Record di abbonati e spettatori: numeri e investimenti della gestione Iachini

Per la seconda volta in 17 anni giocati i play off. Il Bonolis del futuro: tecnologia e ristrutturazione completa. Ecco come

TERAMO – I numeri della Teramo calcio, come esposti nella conferenza stampa di fine stagione dal presidente Franco Iachini, pone su tutti il record di abbonamenti, secondo risultato di sempre dopo la stagione 2003/2004, quando il numero di tessere vendute fu superiore di 121 (1.185) a quello di questa stagione (1.064). La stagione appena conclusa ha fatto registrare un incremento del 176% (+679 tessere) rispetto al venduto della stagione precedente.

Anche la media spettatori è da numeri importanti: 2.470 presenze a partita, che equivale al 19esimo posto in tutta la Serie C), con due gare sopra ai 3.000 spettatori: high contro la Reggina (3.654) e contro la Ternana (3.527). In casa biancorossa si tratta del terzo dato assoluto negli ultimi 30 anni: fu di 2.874 nella stagione 2014/2015 e 2.821 nel 2002/2003. Al Bonolis il pubblico è aumentato del 91% rispetto all’anno scorso.

Il raffronto con le ultime quattro stagioni sportive è significativo.
Stagione 2015/2016: abbonati: 611, paganti (media): 1.172, presenze gara (media): 1.783, piazzamento: 8° posto.
Stagione 2016/2017: abbonati: 514, paganti (media): 1.091, presenze gara (media): 1.605, piazzamento: 16° posto play out salvezza dopo spareggio con Lumezzane.
Stagione 2017/2018: abbonati: 419, paganti (media): 1.033, presenze gara (media): 1.452, piazzamento: 16° posto.
Stagione 2018/2019: abbonati: 385, paganti (media): 903, presenze gara (media): 1.288, piazzamento: 13° posto.
Stagione 2019/2020: abbonati: 1.064, paganti (media): 1.406, presenze gara (media): 2.470, piazzamento: 8° posto play off.

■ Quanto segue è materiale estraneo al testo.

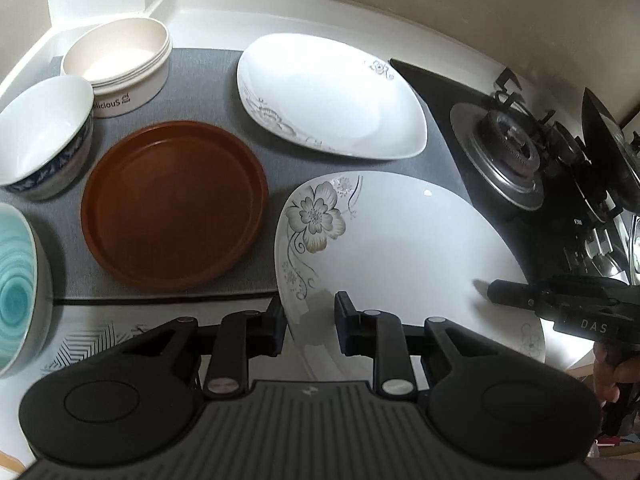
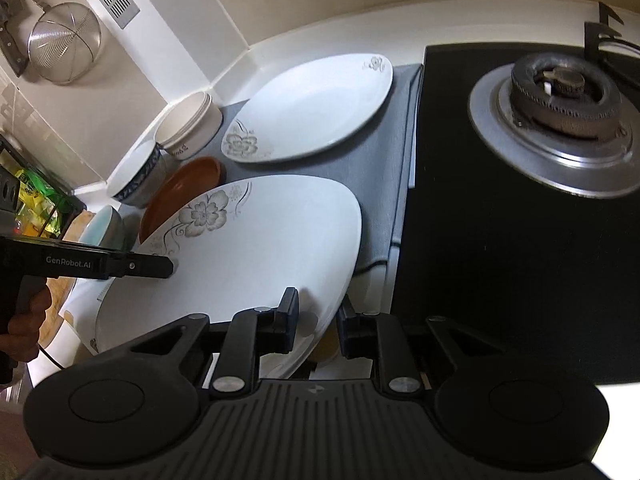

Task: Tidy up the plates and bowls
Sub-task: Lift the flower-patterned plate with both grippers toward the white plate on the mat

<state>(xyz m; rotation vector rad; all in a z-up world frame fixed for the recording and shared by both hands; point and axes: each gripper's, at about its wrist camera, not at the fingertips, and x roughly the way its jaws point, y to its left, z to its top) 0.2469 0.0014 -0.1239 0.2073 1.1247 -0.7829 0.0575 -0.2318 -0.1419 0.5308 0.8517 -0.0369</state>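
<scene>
Both grippers, left gripper [image 1: 310, 322] and right gripper [image 2: 318, 322], clamp opposite rims of white flower-patterned ceramic plate [image 1: 400, 248], beside round brown plate [image 1: 174, 204] on grey mat [image 1: 208, 80]

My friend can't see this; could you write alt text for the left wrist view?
Both tools, left and right, grip a white flowered plate at opposite rims. Behind it on a grey mat lie a brown plate, another white plate and bowls.
</scene>
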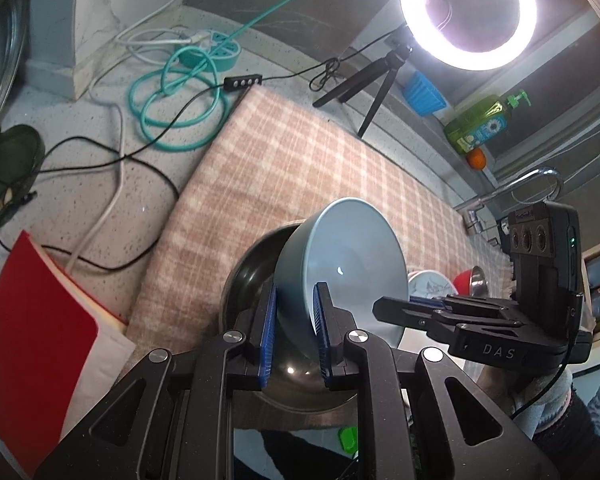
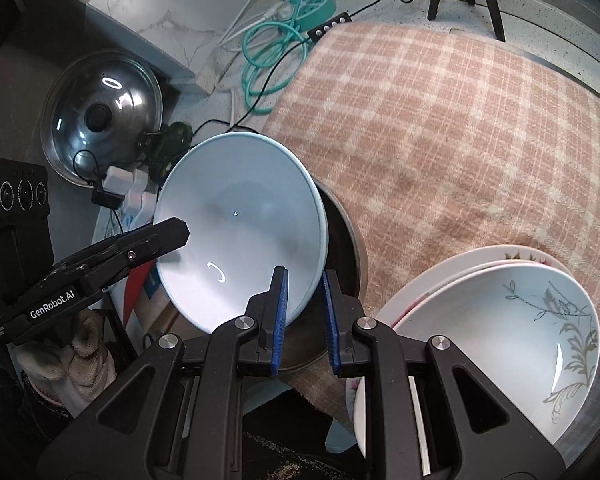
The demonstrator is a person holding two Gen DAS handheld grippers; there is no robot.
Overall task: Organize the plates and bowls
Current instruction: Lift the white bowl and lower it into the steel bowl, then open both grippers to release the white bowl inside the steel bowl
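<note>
Both the left hand-held gripper (image 1: 296,332) and right hand-held gripper (image 2: 304,316) pinch the blue bowl (image 1: 340,264) by opposite rims, tilted just above the steel bowl (image 1: 252,276), seemingly for nesting.

We read "DAS" in pale letters on the black body of the right claw (image 1: 394,310), seen from the left wrist view; whatever follows those letters is cut off by the angle. From the right wrist view, we read "GenRobot.AI" in white on the black side of the left claw (image 2: 172,236), with a few lines of smaller print beside it that are too tiny for us to make out. The green soap bottle (image 1: 482,120) carries a printed label, but we cannot read its words.
</note>
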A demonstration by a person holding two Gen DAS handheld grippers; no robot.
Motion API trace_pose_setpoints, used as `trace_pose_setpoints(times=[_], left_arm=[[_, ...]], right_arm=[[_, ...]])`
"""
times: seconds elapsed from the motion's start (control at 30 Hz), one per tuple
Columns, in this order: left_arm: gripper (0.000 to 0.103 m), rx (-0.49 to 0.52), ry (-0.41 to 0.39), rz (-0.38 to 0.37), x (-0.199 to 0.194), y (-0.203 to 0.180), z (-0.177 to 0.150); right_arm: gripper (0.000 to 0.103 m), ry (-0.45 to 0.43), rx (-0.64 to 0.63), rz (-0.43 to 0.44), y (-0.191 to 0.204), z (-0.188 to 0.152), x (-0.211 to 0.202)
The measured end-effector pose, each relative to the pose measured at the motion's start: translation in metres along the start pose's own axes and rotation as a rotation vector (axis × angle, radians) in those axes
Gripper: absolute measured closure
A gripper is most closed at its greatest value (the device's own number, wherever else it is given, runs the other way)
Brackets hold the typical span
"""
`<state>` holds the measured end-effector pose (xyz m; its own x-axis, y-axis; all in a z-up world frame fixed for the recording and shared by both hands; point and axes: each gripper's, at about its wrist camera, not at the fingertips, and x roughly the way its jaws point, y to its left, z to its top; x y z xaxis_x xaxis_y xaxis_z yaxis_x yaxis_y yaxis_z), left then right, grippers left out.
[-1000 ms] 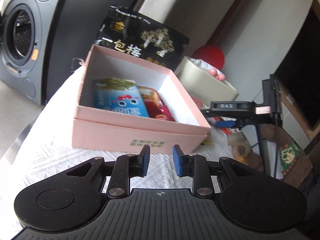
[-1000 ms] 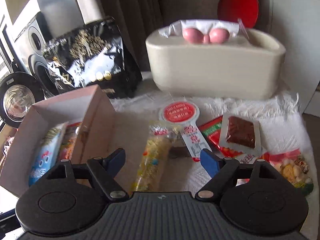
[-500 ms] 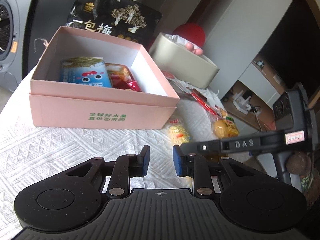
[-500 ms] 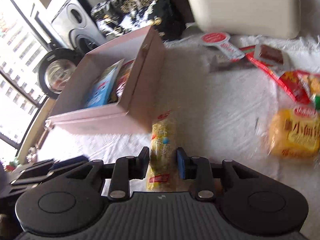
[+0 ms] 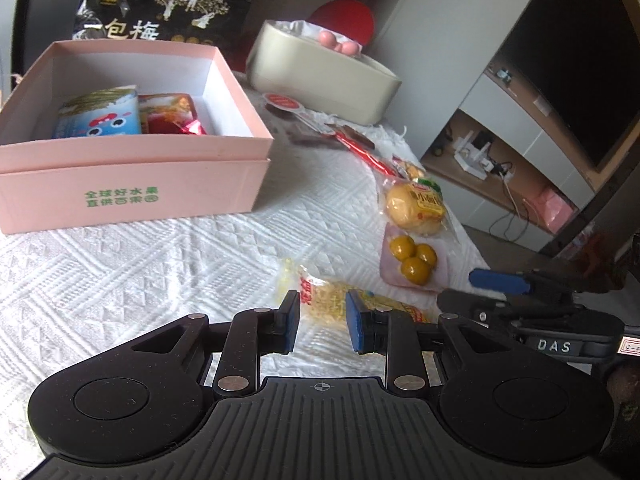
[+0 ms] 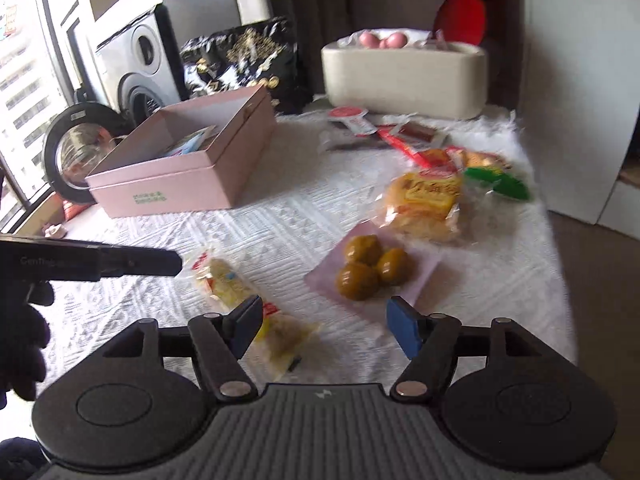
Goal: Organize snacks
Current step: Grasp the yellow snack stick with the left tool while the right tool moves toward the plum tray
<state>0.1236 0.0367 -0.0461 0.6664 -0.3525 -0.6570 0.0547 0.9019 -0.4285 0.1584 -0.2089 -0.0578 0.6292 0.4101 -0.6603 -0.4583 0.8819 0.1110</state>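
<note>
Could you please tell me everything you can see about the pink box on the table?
The pink box is a rectangular cardboard carton with no lid on it, pale pink outside and white inside, with small green print on its near side. A seam runs around the walls, as if one shell sits inside another. It stands flat and upright on the white cloth, in front of a black bag. Inside lie a blue packet and a red packet. Neither gripper touches it.
</note>
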Motion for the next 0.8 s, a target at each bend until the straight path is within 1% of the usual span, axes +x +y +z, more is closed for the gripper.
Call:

Il risultato conseguito con la prima stagione di Franco Iachini alla presidenza è l’ottavo miglior piazzamento di tutti i tempi nella storia della Teramo Calcio, nella terza serie nazionale. Dopo il primo posto del 2014-2015, revocato come sappiamo per illecito sportivo, ci sono i tre terzi posti delle stagioni 40-41, 74-75 e 75-76, il quarto del 2002-2003, il sesto del 39-40 e il settimo del 2005-2006.

E quanto a spareggi, il Teramo ha disputato quest’anno il sesto play off professionistico della sua storia degli ultimi 25 anni (da quando sono stati introdotti a partire dalla stagione 1994/1995).

Ma in particolare si tratta del secondo play-off per la Serie B, a distanza di 17 anni dall’ultimo, giocato nel 2002/2003, conclusosi con l’eliminazione in semifinale contro il Martina Franca.

A lavorare nell’azienda Teramo Calcio per raggiungere questi obiettivi ci sono 260 tra atlete e atlete (30 di prima squadra, 200 del settore giovanile, 30 del settore femminile), con 47 tecnici (30 nel settore giovanile, 12 in prima squadra) e 35 dirigenti (20 in prima squadra, 10 nel settore giovanile).

A questi si aggiunge il personale della sicurezza e dell’hospitality, con 30 steward, 20 hostess e 15 bartender.

Lo stadio è la struttura che ha subito la più evidente rivoluzione. A partire dal fondo, con il manto erboso realizzato in misto sintetico di ultima generazione, con tecnologia ‘Smart Tracks’ per la misurazione delle performance dei calciatori. Nel look complessivo il Bonolis ha cambiato volto, con la ristrutturazione degli spalti, con i tornelli di ingresso automatici, la nuova area Poltronissima, il restyling del bar, la nuova area Hospitality, gli uffici direzionali della Società, la riqualificazione dell’area spogliatoi, la nuova palestra atleti e la nuovissima sala stampa.